▸ **What is required**:
Go through the records and report each line holding the string "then".

[Data for this task — start]

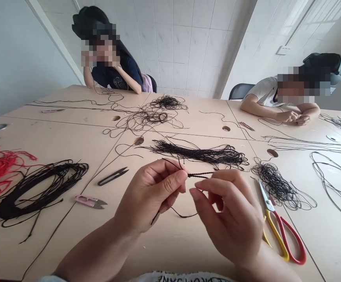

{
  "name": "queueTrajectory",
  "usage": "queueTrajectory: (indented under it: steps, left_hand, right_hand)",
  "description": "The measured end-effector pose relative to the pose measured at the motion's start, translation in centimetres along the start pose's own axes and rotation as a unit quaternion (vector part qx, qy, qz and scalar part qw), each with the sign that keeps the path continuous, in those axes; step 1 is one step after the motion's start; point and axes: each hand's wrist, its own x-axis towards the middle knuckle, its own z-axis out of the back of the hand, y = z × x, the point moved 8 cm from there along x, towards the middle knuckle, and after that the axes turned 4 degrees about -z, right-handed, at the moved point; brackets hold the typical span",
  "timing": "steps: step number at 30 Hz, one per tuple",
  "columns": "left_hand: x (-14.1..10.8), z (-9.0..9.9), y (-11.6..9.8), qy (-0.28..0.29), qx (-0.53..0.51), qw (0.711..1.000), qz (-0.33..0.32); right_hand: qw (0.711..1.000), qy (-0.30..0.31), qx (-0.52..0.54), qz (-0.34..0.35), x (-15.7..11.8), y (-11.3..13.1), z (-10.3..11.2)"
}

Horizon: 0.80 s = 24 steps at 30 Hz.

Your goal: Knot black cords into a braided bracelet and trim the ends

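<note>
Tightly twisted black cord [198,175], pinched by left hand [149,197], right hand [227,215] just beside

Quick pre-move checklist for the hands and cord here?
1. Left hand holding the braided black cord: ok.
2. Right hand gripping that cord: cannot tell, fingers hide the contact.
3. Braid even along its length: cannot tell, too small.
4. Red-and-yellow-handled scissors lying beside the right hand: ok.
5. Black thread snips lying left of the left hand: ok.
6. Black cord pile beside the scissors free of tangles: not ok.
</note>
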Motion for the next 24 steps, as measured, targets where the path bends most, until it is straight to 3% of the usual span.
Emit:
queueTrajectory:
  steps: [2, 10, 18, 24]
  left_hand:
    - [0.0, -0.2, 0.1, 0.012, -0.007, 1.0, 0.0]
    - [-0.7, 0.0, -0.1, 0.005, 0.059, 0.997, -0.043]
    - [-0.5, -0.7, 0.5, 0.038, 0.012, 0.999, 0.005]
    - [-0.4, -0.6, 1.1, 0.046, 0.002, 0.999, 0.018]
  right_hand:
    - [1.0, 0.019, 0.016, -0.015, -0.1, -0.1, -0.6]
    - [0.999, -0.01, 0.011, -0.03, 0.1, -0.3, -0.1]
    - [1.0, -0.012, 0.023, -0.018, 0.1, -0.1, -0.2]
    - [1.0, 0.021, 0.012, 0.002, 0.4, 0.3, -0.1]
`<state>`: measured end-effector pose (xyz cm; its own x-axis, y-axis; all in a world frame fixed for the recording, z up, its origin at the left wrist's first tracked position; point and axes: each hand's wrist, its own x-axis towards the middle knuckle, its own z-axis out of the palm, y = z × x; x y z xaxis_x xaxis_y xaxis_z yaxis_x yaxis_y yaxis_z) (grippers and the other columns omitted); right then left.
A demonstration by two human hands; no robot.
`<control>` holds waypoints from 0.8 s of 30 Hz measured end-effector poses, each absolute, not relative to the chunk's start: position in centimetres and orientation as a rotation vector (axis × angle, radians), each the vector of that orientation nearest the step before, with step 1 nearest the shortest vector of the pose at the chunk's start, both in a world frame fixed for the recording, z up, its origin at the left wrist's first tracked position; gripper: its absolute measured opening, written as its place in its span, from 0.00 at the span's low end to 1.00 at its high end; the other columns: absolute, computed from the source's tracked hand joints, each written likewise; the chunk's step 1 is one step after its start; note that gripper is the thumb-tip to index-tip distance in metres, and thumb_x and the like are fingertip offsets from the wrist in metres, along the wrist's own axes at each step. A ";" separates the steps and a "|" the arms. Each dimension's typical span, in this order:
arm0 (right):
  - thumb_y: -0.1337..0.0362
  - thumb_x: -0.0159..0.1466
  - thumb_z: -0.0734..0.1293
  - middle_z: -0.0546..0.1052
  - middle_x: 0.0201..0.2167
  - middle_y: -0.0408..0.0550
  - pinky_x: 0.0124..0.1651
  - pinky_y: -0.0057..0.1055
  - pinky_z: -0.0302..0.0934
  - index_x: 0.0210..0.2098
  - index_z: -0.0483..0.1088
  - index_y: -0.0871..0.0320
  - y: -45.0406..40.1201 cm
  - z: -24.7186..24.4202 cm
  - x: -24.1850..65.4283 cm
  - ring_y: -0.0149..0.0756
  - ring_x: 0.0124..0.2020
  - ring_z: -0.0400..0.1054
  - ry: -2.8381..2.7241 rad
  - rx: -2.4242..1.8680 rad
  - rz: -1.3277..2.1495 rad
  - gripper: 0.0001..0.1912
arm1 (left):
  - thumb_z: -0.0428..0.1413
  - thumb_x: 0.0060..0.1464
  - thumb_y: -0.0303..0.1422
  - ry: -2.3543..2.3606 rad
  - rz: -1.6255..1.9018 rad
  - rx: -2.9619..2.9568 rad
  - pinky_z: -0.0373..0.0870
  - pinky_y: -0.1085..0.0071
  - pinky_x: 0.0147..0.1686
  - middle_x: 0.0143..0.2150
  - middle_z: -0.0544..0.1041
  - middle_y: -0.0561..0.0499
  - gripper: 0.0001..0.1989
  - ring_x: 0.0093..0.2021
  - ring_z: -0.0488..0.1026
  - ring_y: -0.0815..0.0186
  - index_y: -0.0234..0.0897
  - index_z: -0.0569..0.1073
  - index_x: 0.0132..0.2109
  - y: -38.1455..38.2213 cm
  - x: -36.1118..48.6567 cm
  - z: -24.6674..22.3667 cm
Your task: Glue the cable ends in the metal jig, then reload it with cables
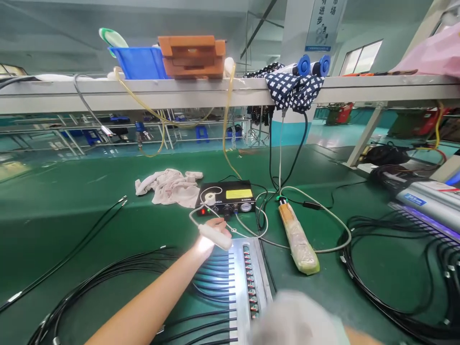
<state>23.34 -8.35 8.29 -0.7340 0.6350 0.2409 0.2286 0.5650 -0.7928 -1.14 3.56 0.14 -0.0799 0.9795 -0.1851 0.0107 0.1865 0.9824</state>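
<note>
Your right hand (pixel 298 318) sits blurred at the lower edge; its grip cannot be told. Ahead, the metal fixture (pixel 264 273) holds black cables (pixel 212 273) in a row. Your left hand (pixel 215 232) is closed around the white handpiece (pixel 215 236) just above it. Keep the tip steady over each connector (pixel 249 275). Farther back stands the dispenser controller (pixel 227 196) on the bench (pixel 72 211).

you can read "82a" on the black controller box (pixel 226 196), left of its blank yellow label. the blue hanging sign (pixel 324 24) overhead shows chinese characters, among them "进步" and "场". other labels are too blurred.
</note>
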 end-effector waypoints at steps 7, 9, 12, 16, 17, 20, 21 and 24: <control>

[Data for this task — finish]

▸ **Completed task**:
`<state>`: measured end-effector pose (xyz cm; its own x-axis, y-axis; all in a world frame fixed for the recording, z up, its origin at the left wrist's first tracked position; point and axes: each hand's wrist, its own x-axis towards the middle knuckle, its own z-axis out of the palm, y = z × x; x y z xaxis_x xaxis_y xaxis_z yaxis_x yaxis_y yaxis_z) (grippers and the other columns omitted); right then left.
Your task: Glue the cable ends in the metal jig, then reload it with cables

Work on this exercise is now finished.